### What is expected
Would you retype the whole listing exactly?

### Data records
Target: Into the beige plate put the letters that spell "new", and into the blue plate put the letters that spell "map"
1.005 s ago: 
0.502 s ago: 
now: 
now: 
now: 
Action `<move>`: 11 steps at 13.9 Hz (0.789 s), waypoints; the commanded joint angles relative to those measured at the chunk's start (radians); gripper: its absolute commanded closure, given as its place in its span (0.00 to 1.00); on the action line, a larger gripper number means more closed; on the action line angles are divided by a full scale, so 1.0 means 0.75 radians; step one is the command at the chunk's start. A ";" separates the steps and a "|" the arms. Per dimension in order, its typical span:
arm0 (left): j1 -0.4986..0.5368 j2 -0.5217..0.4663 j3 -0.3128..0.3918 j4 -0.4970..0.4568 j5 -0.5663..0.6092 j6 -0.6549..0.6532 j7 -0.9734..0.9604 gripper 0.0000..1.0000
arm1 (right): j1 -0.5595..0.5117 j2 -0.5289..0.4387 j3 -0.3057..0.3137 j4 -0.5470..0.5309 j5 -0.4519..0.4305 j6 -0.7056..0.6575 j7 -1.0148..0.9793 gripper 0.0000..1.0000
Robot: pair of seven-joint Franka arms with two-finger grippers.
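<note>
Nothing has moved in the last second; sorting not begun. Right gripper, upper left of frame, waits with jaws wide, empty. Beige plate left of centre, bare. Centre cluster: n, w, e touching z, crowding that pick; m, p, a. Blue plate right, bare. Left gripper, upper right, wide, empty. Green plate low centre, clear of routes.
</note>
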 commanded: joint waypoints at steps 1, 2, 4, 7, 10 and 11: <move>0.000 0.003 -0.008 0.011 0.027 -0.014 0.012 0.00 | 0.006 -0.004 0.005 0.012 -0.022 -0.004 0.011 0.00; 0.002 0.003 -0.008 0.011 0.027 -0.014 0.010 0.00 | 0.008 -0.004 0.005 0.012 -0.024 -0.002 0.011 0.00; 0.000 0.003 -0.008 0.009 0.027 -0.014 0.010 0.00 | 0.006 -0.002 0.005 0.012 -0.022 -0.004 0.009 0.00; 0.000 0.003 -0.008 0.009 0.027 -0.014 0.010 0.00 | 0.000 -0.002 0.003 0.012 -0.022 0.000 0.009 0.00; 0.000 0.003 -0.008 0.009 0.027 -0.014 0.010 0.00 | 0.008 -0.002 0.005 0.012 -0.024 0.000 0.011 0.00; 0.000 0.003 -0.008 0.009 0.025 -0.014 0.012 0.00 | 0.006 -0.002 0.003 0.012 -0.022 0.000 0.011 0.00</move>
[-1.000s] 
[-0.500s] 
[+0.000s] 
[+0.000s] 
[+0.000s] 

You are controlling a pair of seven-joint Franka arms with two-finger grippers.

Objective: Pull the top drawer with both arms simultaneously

### Task response
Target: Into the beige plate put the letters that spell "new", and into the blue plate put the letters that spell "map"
1.005 s ago: 
0.502 s ago: 
now: 
now: 
now: 
Action `<move>`: 11 steps at 13.9 Hz (0.789 s), waypoints; the commanded joint angles relative to those measured at the chunk's start (radians); gripper: its absolute commanded closure, given as its place in its span (0.00 to 1.00); on the action line, a larger gripper number means more closed; on the action line angles are divided by a full scale, so 1.0 means 0.75 radians; step one is the command at the chunk's start. A ";" separates the steps and a "|" the arms. Per dimension in order, its typical span:
arm0 (left): j1 -0.4986..0.5368 j2 -0.5217..0.4663 j3 -0.3128..0.3918 j4 -0.4970..0.4568 j5 -0.5663..0.6092 j6 -0.6549..0.6532 j7 -0.9734..0.9604 gripper 0.0000..1.0000
arm1 (right): j1 -0.5595..0.5117 j2 -0.5289..0.4387 j3 -0.3057..0.3137 j4 -0.5470..0.5309 j5 -0.4519..0.4305 j6 -0.7056..0.6575 j7 -1.0148..0.9793 gripper 0.0000..1.0000
Robot: pair of seven-joint Franka arms with two-finger grippers.
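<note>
Nothing has moved in the last second; sorting not begun. Right gripper, upper left of frame, waits with jaws wide, empty. Beige plate left of centre, bare. Centre cluster: n, w, e touching z, crowding that pick; m, p, a. Blue plate right, bare. Left gripper, upper right, wide, empty. Green plate low centre, clear of routes.
</note>
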 commanded: joint waypoints at steps 1, 2, 4, 7, 10 and 11: <move>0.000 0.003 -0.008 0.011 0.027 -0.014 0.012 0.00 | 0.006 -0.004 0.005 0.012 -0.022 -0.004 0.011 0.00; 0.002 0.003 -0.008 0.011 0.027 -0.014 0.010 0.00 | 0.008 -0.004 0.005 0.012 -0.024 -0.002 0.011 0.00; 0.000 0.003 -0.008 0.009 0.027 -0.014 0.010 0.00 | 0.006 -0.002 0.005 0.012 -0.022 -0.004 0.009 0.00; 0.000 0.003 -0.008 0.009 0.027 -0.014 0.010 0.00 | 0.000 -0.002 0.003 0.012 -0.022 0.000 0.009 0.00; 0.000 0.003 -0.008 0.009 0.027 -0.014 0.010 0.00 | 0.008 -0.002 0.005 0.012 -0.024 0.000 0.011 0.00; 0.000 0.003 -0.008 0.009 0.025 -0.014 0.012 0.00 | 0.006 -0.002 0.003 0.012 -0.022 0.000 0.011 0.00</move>
[-1.000s] 
[-0.500s] 
[+0.000s] 
[+0.000s] 
[+0.000s] 

You are controlling a pair of seven-joint Franka arms with two-finger grippers.

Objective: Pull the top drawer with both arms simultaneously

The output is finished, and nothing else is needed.